Pancho Villa Double IPA is a well-made IPA and one of the best I’ve tasted in San Diego County. This beer is light gold in color, clear, with a white head. It’s a bit more fruity than bitter due to the hops Munson and Schell use and how they finish the beer. It has a nice aroma of citrus and spice, and tasty flavors of grapefruit and melon. As it warms, flavors like tropical fruit and vanilla begin to emerge. This beer has good body and a clean finish. Though the ABV is high, there is no alcohol taste. Overall, it has a good, clean hop character.
“I figure we are brewing in San Marcos and should be using the water supplied to us. Although, we do filter it to remove chlorine and particulates. And we adjust its pH when we sparge.”
– Steve Munson, Owner/Brewer Dos Desperados
After they finish adding hops to the boil at the right intervals, the liquid is quickly cooled and pumped into the waiting stainless fermenter where yeast is added (fourth stage begins). During this phase of the brewing process, the yeast he uses from White Labs starts doing its job of consuming the wort’s sugars and converting them into alcohol.
Although this process is followed the same way for each beer Munson and Schell make, it’s the grains, hops, and yeast, and their various combinations, that makes each batch different. This is where brewer artistry occurs in making craft beer.
Although it’s the combinations of brewing ingredients that allows them to make various styles of beer, there is one ingredient common to them all: water. “I use San Marcos city water to make all my beers,” he said. “I figure we are brewing in San Marcos and should be using the water supplied to us. Although, we do filter it to remove chlorine and particulates. And we adjust its pH when we sparge.”
Munson is a patient, generous man with a calm demeanor. Though humble when talking about them, he makes good beers. Right now there are 14 beers on tap at Dos Desperados, an array to suit the tastes of any beer drinker. It’s obvious they are passionate about craft beer in general, and making good beer to share with the community, in particular.

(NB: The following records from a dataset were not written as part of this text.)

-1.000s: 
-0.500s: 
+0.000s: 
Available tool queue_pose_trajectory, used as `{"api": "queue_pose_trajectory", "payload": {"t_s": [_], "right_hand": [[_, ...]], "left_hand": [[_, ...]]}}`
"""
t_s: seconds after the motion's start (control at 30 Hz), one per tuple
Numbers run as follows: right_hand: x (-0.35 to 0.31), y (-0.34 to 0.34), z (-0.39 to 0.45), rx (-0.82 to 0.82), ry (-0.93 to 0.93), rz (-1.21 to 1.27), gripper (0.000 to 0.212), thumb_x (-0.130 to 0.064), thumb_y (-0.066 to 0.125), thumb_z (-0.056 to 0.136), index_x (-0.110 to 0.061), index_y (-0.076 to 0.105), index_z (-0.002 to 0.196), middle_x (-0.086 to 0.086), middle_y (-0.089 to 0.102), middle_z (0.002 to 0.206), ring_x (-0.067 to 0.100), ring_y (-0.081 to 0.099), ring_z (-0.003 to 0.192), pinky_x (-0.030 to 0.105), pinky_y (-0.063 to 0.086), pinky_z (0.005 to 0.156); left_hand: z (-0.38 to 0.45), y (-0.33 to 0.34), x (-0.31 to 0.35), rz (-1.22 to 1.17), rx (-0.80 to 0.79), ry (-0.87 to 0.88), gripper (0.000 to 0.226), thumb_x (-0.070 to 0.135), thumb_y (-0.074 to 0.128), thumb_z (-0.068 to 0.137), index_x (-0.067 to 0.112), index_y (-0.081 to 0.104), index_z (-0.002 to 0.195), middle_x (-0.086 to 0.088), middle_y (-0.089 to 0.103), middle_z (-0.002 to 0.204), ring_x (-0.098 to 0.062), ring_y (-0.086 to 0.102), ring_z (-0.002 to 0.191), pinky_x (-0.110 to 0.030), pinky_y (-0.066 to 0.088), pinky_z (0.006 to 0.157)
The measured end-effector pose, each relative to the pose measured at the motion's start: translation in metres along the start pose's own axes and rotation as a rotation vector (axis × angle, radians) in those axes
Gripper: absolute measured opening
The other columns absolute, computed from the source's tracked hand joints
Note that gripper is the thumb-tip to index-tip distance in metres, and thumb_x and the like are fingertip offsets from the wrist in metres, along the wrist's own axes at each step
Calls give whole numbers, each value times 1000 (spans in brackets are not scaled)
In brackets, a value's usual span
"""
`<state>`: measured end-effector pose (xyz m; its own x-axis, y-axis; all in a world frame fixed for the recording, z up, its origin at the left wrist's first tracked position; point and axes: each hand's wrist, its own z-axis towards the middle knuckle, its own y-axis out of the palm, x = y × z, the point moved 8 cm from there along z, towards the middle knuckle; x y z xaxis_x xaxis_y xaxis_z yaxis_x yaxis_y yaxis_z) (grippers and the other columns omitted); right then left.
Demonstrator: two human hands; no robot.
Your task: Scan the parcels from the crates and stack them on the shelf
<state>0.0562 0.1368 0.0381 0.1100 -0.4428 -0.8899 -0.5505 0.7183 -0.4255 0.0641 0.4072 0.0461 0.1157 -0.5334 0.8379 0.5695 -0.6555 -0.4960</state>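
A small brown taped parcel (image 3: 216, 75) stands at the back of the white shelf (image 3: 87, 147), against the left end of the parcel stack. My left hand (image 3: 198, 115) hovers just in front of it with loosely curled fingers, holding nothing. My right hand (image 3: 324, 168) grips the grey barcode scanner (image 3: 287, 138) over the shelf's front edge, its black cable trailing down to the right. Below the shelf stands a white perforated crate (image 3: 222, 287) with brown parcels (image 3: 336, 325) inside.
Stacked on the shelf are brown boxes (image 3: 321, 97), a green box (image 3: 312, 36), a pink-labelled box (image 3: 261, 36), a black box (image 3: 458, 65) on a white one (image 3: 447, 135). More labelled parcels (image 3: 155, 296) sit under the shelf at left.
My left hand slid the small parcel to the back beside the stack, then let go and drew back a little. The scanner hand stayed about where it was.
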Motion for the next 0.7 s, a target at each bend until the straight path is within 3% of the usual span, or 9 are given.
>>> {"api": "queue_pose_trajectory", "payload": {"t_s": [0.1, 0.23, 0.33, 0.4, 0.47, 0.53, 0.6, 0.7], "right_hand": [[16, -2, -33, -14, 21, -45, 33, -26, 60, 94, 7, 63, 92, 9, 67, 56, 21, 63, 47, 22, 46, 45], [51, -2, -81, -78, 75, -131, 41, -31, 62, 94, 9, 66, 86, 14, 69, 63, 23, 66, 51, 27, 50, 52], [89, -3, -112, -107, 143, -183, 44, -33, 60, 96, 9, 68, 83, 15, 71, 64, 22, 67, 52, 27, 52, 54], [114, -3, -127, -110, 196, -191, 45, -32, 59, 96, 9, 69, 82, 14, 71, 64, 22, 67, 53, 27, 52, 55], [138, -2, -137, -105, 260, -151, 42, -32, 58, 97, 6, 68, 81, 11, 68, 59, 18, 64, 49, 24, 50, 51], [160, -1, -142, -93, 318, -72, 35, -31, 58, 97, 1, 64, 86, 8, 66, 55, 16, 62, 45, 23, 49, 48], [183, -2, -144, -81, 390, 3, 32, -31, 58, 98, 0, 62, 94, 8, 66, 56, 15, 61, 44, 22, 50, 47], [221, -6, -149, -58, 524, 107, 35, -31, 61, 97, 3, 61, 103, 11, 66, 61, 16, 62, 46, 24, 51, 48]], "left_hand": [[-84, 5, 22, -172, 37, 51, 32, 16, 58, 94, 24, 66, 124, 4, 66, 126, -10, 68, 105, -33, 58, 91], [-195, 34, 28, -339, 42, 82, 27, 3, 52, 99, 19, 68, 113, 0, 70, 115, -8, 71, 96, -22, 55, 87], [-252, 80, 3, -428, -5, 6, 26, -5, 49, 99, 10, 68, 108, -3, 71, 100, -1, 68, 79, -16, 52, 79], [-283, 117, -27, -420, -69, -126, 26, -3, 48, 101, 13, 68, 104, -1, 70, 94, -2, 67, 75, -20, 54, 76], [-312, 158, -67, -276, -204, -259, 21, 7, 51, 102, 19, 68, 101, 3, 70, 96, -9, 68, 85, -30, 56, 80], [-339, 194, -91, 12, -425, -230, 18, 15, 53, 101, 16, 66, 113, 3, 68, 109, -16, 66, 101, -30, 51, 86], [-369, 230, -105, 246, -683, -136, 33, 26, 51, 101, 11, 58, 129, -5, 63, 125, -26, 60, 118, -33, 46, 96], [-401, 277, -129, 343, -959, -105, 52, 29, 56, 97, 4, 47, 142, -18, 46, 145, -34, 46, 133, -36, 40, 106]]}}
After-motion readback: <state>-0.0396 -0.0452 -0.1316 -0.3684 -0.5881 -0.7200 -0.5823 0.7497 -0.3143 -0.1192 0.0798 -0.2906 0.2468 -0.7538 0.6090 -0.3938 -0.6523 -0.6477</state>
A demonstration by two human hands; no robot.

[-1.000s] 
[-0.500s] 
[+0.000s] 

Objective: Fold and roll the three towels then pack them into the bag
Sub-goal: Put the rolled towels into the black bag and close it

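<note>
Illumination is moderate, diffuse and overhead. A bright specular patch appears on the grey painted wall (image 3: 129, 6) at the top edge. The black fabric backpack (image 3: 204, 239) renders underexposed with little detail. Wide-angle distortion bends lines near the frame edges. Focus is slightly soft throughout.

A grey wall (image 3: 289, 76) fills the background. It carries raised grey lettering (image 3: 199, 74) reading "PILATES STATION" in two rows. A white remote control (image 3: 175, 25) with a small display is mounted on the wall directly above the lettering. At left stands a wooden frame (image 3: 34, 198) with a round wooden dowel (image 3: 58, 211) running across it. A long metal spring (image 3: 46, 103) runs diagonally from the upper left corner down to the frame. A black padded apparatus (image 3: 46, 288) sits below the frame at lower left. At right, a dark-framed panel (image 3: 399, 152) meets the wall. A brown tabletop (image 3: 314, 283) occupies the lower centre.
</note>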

When Munson talks about his beers I could almost see the wheels turning in his mind, running a movie of the brewing process in his head, reeling off the variables of involved in each of his beers. Dos Desperados is in Munson’s mind as it is all around him in the physical world. You can see it in his eyes as he proudly, but humbly, pours us another sample.
After visiting Dos Desperados I highly recommend it as a destination brewery on the Hops Highway. Sit at the bar like we did and look around. Evidence of the artistry which created the beer in your glass is easy to see. And if Munson is behind the bar as he often is, ask him about his latest works of art. He’ll talk about them like it’s no big deal, but we know better.
Munson and Schell’s goal has always been to provide a tasty selection of quality beers to quench thirsts of family, friends, and North San Diego County. It’s a real treat to relax at Dos Desperados while savoring their beers. You’ll see for yourself that the Munson’s have met their goal of being a family-friendly neighborhood craft brewery.